EXERCISE BRIEF =>
Return all the lines below in which the string "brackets" appears.

━━━ GIVEN INFORMATION

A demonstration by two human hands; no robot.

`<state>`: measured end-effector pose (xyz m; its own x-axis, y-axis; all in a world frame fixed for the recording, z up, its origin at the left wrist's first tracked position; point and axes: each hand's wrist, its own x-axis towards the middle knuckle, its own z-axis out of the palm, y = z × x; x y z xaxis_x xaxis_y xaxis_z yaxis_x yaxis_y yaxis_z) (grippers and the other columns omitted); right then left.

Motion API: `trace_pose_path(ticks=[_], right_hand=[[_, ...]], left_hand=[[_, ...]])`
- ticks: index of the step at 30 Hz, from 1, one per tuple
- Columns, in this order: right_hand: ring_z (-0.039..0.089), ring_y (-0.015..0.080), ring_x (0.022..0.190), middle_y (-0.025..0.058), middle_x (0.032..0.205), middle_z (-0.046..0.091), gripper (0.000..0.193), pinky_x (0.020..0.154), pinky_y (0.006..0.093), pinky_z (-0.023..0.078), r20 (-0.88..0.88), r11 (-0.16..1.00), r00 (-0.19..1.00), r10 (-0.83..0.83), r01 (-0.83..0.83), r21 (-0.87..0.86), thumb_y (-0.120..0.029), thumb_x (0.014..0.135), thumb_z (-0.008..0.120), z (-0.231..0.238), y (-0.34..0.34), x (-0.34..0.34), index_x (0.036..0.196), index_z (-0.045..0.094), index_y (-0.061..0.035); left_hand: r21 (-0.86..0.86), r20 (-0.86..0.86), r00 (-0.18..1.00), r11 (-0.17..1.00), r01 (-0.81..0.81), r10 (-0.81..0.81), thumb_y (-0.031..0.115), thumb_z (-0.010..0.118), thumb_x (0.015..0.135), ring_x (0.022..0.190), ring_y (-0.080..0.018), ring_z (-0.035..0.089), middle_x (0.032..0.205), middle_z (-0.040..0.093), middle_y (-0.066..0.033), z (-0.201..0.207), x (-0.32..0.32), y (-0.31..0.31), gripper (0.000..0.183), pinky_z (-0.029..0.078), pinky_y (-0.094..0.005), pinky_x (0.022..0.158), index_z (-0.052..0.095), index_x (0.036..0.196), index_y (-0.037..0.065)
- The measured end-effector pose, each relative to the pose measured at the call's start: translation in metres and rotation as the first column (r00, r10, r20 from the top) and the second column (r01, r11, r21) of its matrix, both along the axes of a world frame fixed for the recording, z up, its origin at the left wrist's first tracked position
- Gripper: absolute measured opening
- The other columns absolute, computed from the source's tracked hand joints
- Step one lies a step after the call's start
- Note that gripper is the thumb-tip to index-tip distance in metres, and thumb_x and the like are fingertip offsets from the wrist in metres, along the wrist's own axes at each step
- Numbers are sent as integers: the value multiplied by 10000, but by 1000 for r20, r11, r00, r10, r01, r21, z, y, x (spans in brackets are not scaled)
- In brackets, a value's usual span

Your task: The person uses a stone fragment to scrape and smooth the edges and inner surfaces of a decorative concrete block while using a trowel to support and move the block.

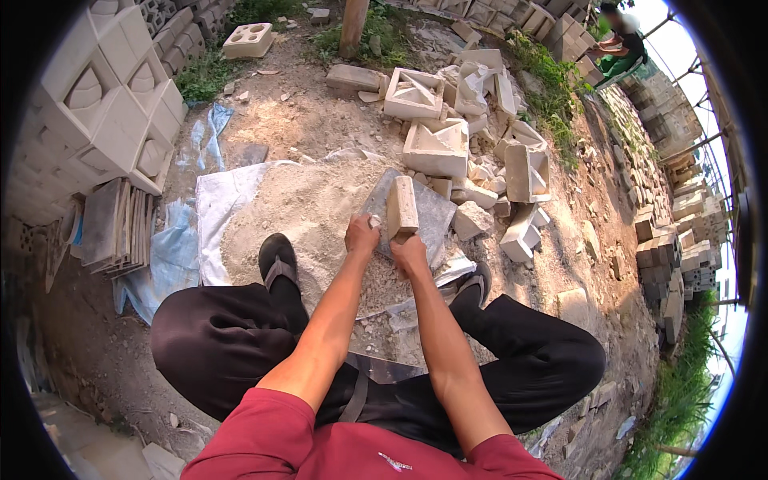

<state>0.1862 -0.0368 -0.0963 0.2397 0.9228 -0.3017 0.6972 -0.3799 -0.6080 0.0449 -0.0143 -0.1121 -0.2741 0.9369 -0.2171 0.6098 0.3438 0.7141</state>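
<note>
My right hand (pixel 410 254) is closed round the near end of a pale rectangular block (pixel 402 204); whether the block is wood or stone I cannot tell. The block is over a flat grey slab (pixel 436 214) set on the ground ahead of me. Just left of it, my left hand (pixel 362 235) is closed, with a small pale chunk (pixel 374 222) showing at its fingers. Under and around both hands, crushed pale rubble (pixel 288 204) is spread on a white sheet (pixel 212 216) between my feet.
Broken hollow blocks (pixel 436 148) and loose chunks are heaped just right of the slab. Patterned blocks (pixel 120 104) are stacked at the left, above leaning flat boards (pixel 120 224). A post (pixel 353 28) stands ahead. Another person (pixel 624 44) sits far off at upper right.
</note>
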Motion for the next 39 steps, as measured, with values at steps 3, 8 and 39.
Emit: trace_pose_path(ticks=[3,8,39], right_hand=[[673,388,902,295,889,668,494,773,414,547,-51,985,999,20,-28,-169,-348,664,729,28,21,-10,872,660,95],[685,384,831,288,852,669,418,735,396,552,30,986,999,-31,26,163,-236,676,721,-6,-9,-5,901,636,106],[701,345,737,242,768,683,381,690,387,565,-192,979,981,31,-69,-193,-250,688,692,61,30,10,829,660,102]], left_hand=[[9,-40,999,1000,7,-7,285,751,756,1036,-334,591,1100,586,-148,-7,-12,-5,452,495,-421,873,644,1156,104],[37,-23,999,999,34,-33,268,730,773,1077,-339,580,1162,567,-159,-1,-6,-3,445,485,-418,911,632,1170,94],[-32,5,997,997,75,-75,264,736,771,1066,-334,586,1147,569,-157,-4,-19,-12,442,491,-413,900,627,1159,83]])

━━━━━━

TASK OUTPUT =>
- Numbers are sent as integers: the value multiplied by 10000, but by 1000 for r20, r11, r00, r10, r01, r21, z, y, x (spans in brackets are not scaled)
- In brackets, a value's usual span

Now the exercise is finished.